O lançamento oficial da implantação do botão de pânico será feito durante um ciclo de palestras que o Judiciário realizará no dia 4 de março, no Salão Pleno do Tribunal de Justiça, para discutir políticas públicas voltadas dentro da semana que vai comemorar o Dia Internacional da Mulher.


Segundo a juíza Hermínia Azoury, o botão de pânico ajuda o sistema de Justiça e a polícia a fiscalizar medidas protetivas oferecidas a mulheres vítimas de violência doméstica. O botão é acionado pela mulher toda vez que seu ex-marido ou companheiro, condenado a ficar distante dela, se aproximar.

Vitória será a primeira cidade capixaba a adotar o botão do pânico. Segundo o secretário Marcelo Nolasco, a princípio serão  beneficiados 100 mulheres. A Prefeitura de Vitória participará do programa, oferecendo espaço físico e estrutura humana, por meio da Patrulha Maria da Penha.
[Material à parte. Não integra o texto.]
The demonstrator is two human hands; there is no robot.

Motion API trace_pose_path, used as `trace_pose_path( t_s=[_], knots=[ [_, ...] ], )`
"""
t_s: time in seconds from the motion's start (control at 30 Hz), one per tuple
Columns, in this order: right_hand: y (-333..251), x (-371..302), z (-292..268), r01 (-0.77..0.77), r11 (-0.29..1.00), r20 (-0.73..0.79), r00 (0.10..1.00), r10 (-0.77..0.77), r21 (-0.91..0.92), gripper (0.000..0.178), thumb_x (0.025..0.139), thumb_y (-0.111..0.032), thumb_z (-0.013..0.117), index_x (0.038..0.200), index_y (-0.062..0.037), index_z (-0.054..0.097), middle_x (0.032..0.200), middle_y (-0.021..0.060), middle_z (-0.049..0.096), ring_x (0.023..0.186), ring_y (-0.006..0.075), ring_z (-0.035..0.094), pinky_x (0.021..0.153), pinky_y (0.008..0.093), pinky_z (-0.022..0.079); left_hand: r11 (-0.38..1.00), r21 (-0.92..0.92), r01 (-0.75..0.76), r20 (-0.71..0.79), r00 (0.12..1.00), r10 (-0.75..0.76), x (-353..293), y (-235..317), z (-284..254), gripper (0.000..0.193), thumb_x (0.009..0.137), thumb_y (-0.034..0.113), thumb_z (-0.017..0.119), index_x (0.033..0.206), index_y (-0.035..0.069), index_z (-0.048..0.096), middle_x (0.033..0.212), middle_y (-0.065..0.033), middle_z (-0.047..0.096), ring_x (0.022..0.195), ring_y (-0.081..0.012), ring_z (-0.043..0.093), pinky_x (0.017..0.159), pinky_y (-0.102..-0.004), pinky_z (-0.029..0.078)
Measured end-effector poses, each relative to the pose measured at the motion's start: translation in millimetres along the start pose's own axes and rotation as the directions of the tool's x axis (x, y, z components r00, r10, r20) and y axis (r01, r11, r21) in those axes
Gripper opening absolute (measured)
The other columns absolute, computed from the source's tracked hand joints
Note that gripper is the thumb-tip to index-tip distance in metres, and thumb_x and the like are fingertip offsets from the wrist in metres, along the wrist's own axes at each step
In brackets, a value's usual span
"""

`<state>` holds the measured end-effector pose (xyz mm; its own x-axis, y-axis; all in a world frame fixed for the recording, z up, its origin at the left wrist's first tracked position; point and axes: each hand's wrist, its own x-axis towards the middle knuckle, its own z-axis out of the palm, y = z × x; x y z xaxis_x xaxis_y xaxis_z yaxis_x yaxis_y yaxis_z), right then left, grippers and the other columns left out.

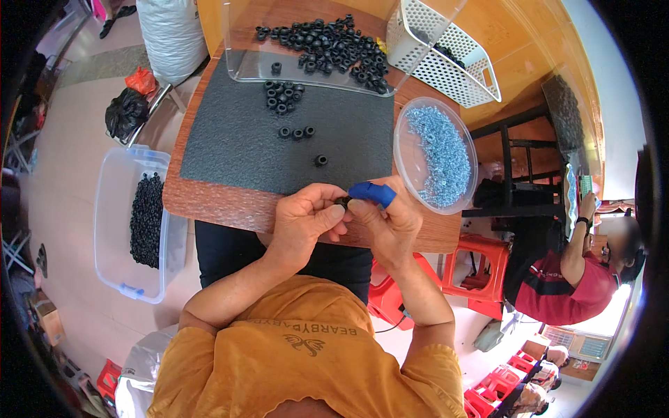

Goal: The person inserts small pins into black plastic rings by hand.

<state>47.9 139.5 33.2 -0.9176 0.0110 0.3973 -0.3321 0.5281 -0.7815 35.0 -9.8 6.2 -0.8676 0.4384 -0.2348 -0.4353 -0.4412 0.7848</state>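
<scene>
My left hand (pixel 304 213) pinches a small black round part (pixel 342 200) between thumb and fingers, just above the table's near edge. My right hand (pixel 394 224) meets it there, its thumb and index finger closed on the same part; whether a smaller piece is in that pinch is hidden. A blue cover (pixel 372 194) wraps the right index finger. Beyond my hands, a single black part (pixel 320 161) sits on the dark grey mat (pixel 233 139). Farther up lie a short row of black parts (pixel 297 134) and a small cluster (pixel 281 96).
A clear tray (pixel 244 73) with many black parts stands at the far side. To the right are a round tub (pixel 405 150) of small bluish metal pieces and a white perforated basket (pixel 481 90). A clear bin (pixel 115 209) stands left; a person (pixel 568 282) and red stools (pixel 481 268) are right.
</scene>
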Motion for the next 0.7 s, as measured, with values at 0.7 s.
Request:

“O rastreamento será feito na sala de vídeo monitoramento, localizada na sede da Secretaria de Segurança Urbana, na Ilha de Monte Belo. A Prefeitura vai disponibilizar também viaturas da Guarda Municipal para fazer o atendimento às mulheres que precisarem de proteção”, informou o secretário Marcelo Nolasco.

A Guarda Municipal fará parte da Patrulha Maria da Penha, a quem caberá ser acionada sempre que o botão de pânico for ligado pela mulher que estiver sendo ameaçada pelo marido agressor.
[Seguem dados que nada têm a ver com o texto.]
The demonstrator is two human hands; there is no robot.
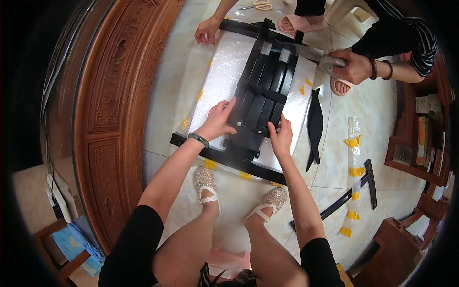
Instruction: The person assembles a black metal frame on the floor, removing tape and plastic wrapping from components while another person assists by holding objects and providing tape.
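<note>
As we bend over the stack of black bars [260, 71], our left grip [220, 119] is spread wide, fingertips and thumb against the stack's left side. Our right grip [281, 136] touches its right edge with the thumb turned inward; we cannot tell whether it closes around anything, since the finger undersides are hidden. The stack lies on a white panel wrapped in bubble film [228, 52], which rests on the pale tiled floor [330, 165], just ahead of our shoes [205, 179].

Whatever print the small boxes [423, 138] on the wooden shelf [399, 155] at the right carry is too tiny for us to make out. Yellow tape patches [210, 164] show along the panel's border.

Across from us, a co-worker's right grip [351, 67] is curled around what looks like a roll of clear tape [331, 66], though glare blurs its outline; the co-worker's left grip [206, 32] hangs half-curled near the panel's upper left corner. We see that person only in part, cut off by the top edge. Scissors [263, 5] lie at the same edge.

Dark surfaces merge, so we cannot count the bars. Right of the panel we see a curved black piece [314, 119] and, farther off, a bubble-wrapped strip [354, 162] lying across a joined pair of black bars [371, 184], partly covering it.
</note>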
Presidente do Tribunal de Justiça acredita na redução de crimes


O presidente do Tribunal de Justiça, desembargador Pedro Valls Feu Rosa, ressaltou que o botão de pânico poderá ajudar a salvar vidas:

“Pelo menos 70% das mulheres assassinadas no Espírito Santo são vítimas do marido. Portanto, com o botão de pânico, a polícia poderá chegar em tempo hábil para evitar, quem sabe, mais um crime. Além disso, o instrumento poderá produzir provas judiciais contra os agressores. Poderemos salvar vidas de outras mulheres”, disse o presidente, segundo o site do Tribunal de Justiça.
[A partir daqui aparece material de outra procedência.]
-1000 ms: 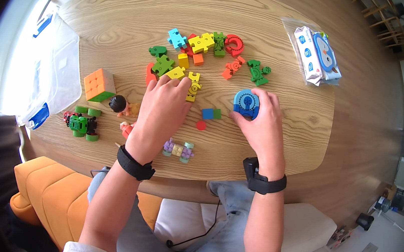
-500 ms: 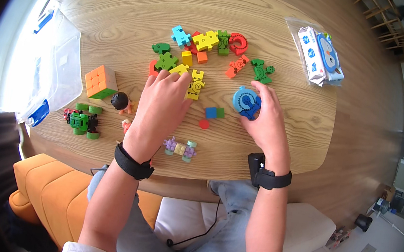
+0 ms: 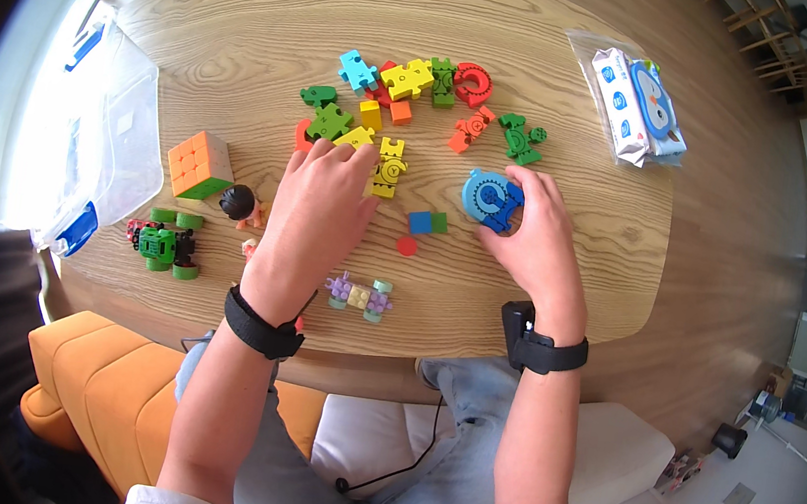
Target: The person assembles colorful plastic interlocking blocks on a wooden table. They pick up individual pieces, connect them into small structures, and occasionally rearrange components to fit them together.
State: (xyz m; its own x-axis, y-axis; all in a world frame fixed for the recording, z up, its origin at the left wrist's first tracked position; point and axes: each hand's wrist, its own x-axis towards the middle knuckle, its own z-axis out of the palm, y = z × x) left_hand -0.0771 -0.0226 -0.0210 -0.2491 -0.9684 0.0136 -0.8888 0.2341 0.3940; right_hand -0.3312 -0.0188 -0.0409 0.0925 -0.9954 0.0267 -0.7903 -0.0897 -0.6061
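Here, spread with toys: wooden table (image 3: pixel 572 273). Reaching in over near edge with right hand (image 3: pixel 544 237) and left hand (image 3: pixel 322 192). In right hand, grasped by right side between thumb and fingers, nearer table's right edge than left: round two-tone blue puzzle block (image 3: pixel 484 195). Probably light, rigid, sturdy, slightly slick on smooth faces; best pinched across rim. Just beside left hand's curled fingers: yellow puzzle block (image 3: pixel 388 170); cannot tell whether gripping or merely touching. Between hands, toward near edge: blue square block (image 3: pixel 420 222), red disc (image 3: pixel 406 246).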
O desembargador Pedro Feu Rosa afirmou que o programa, criado pelo Tribunal de Justiça com apoio da Prefeitura de Vitória, da Vivo e do Instituto Nacional de Tecnologia Preventiva, “é muito bonito e, talvez, inédito no mundo no que diz respeito ao combate à violência doméstica”.

“Creio que o botão de pânico vai permitir que todos os direitos colocados na Lei Maria da Penha possam ser colocados em prática imediatamente”, complementou o presidente.